The test on max_concurrent_exceeded(rp) at line 130 restricts the length of the runnable list, and can prevent jobs which may be required for assignment to idle resources from being present in the initial list.

Surplus jobs which might violate max_concurrent are pruned from the provisional run list at a later stage - line 1198.

previous references: commit 8c44b2f165e2360d0b1c2bcfeaaf460b3b91d411 issue #1615

RichardHaselgrove commented 7 years ago

After wider deployment in a range of computers, I find I need to withdraw this suggestion as an over-simplistic solution - although the issue remains open.

Line 130 causes starvation by restricting the list of runnable jobs when max_concurrent is present: jobs required to occupy a different resource (second GPU type, for example) from the same project aren't added to the list.

But disabling line 130 (alone) also causes starvation of another type: when max_concurrent is present, tasks that are needed for the same resource type (multi-core CPU) from a different project are restricted.

We need to populate the runnable list with sufficient jobs to satisfy all resources from all projects, even when restrictions (such as max_concurrent and exclude_gpu) are in operation.

RichardHaselgrove commented 5 years ago

I've been asked to investigate another example of this, documented in

All CPU tasks not running. Now all are: - "Waiting to run"

Scenario: Host has 4 GPUs, and 12-core, 24-thread CPU Preferred project is SETI@Home Preferred application comes in two versions - GPU version requiring additionally 1 full CPU thread, and single-threaded CPU version.

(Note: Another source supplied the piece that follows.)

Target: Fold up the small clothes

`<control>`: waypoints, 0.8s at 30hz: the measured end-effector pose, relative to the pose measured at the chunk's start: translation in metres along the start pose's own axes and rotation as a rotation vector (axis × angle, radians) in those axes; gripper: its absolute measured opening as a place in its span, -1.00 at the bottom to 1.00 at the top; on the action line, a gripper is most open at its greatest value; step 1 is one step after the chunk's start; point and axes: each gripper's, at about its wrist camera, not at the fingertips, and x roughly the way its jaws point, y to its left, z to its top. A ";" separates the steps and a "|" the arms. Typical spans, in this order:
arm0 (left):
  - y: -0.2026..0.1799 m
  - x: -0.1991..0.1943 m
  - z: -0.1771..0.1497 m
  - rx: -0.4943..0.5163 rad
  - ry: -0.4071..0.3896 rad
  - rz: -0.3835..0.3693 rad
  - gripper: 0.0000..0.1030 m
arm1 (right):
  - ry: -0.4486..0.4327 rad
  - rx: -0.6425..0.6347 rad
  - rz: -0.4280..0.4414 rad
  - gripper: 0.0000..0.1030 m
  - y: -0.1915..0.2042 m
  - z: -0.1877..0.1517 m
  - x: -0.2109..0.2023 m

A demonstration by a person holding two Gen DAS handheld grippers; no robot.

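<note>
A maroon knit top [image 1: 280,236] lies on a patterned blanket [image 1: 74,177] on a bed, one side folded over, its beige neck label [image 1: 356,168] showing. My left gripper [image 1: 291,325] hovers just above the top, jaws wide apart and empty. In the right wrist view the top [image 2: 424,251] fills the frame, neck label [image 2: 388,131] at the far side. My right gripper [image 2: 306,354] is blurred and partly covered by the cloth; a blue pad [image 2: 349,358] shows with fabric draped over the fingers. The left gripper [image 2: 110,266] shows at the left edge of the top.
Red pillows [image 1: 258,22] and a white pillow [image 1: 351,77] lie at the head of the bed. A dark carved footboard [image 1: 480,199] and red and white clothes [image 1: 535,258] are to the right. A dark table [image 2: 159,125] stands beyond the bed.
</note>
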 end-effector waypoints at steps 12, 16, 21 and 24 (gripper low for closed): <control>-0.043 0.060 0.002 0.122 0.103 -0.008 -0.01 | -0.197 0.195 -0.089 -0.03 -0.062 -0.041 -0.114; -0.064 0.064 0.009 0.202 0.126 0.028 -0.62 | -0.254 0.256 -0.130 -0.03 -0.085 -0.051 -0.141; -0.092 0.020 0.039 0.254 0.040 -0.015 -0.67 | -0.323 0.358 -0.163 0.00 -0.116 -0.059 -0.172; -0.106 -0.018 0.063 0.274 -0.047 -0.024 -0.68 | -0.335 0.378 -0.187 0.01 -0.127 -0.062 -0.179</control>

User wishes to restrict CPU version to 12 instances, to match physical core count, and GPU version to 4 instances (1 per GPU, supported by the remaining CPU threads).

app_config.xml supports setting max_concurrent at the app level and at the project level, but not at the app_version level. User has chosen to set to 16 to allow the 4 GPU and 12 CPU tasks to run (but no more).

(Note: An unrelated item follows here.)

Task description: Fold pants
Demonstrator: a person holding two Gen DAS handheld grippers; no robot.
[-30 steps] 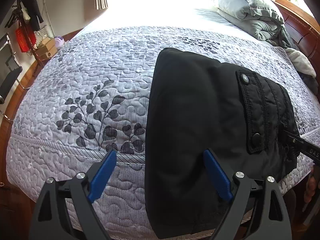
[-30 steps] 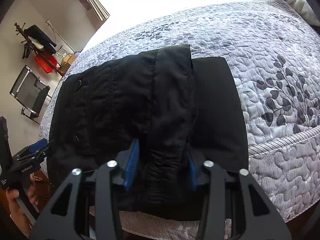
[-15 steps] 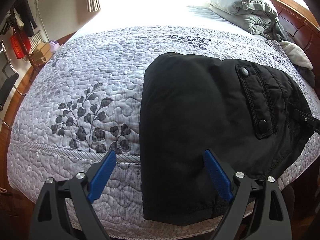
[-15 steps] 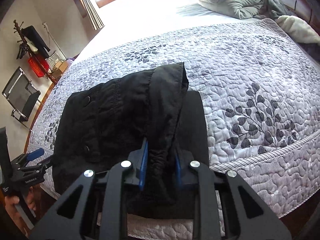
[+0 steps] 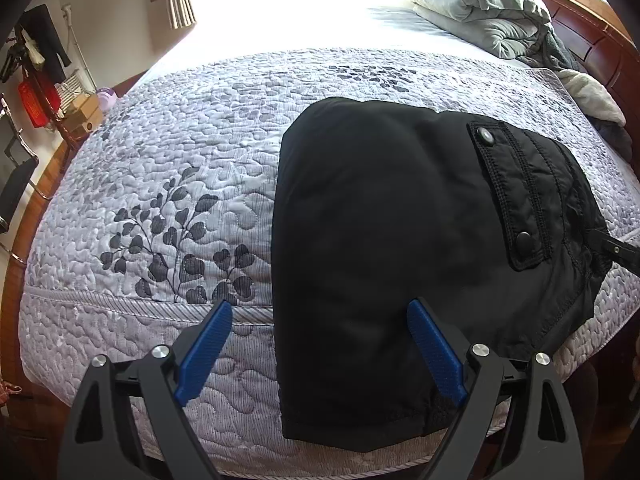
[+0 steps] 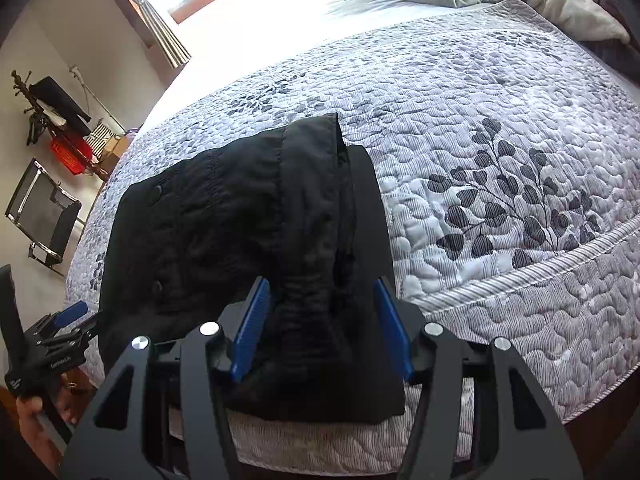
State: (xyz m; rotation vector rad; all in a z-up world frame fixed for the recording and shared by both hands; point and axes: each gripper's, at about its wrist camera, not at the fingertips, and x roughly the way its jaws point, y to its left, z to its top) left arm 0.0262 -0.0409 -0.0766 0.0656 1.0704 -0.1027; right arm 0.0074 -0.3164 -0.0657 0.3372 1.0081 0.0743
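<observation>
The black pants [image 5: 400, 232] lie folded near the bed's front edge, with a snap-button pocket flap [image 5: 516, 192] on top at the right. My left gripper [image 5: 320, 344] hovers open over their left edge: one pad is above the quilt, the other above the fabric. In the right wrist view the pants [image 6: 224, 216] show a raised ridge of waistband cloth. My right gripper [image 6: 322, 328] straddles that ridge, its jaws opening and its pads off the cloth. The left gripper [image 6: 60, 328] appears at the lower left, held by a hand [image 6: 28, 420].
The quilt [image 5: 180, 168] with a dark leaf print covers the bed. A grey duvet [image 5: 472, 8] and other bedding are piled at the far right by the wooden headboard. A folding chair [image 6: 40, 216] and a clothes rack [image 6: 56, 120] stand by the wall on the left.
The right gripper was shut on the ridge of waistband cloth and has now spread its jaws and let it go. The left gripper stayed open and barely moved.
</observation>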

Observed behaviour: cpu_sched_debug (log posted in thread) shows that 16 tasks from the project are added to the preliminary job list (as required by max_concurrent), but that every one of them is a GPU job. When final scheduling takes place, only four tasks are scheduled (to match the GPU count), the remainder are discarded, and the CPUs are left idle.

Desired behaviour: As documented in the 'CPU scheduling logic' statement at the head of client/cpu_sched.cpp,

// - create an ordered "run list" (make_run_list()). // The ordering is roughly as follows: // - GPU jobs first, then CPU jobs // - for a given resource, jobs in deadline danger first // - jobs from projects with lower recent est. credit first // In principle, the run list could include all runnable jobs. // For efficiency, we stop adding: // - GPU jobs: when all GPU instances used

But we didn't. We added 16 of the things.

It looks as if stop_scan_coproc (lines 118-124 of client/cpu_sched.cpp) is designed to prevent this, but it isn't invoked until lines 839/856 (in 'add_coproc_jobs'). Is there any pressing reason why we don't invoke it in 'can_schedule'?

davidpanderson commented 5 years ago

The issue is why we didn't add CPU jobs after the GPU ones.

In this (and all client scheduling issues) please have the user create a scenario in the client emulator: https://boinc.berkeley.edu/sim_web.php

RichardHaselgrove commented 5 years ago

I considered that, but as yet the web interface to the simulator doesn't accept app_config.xml input.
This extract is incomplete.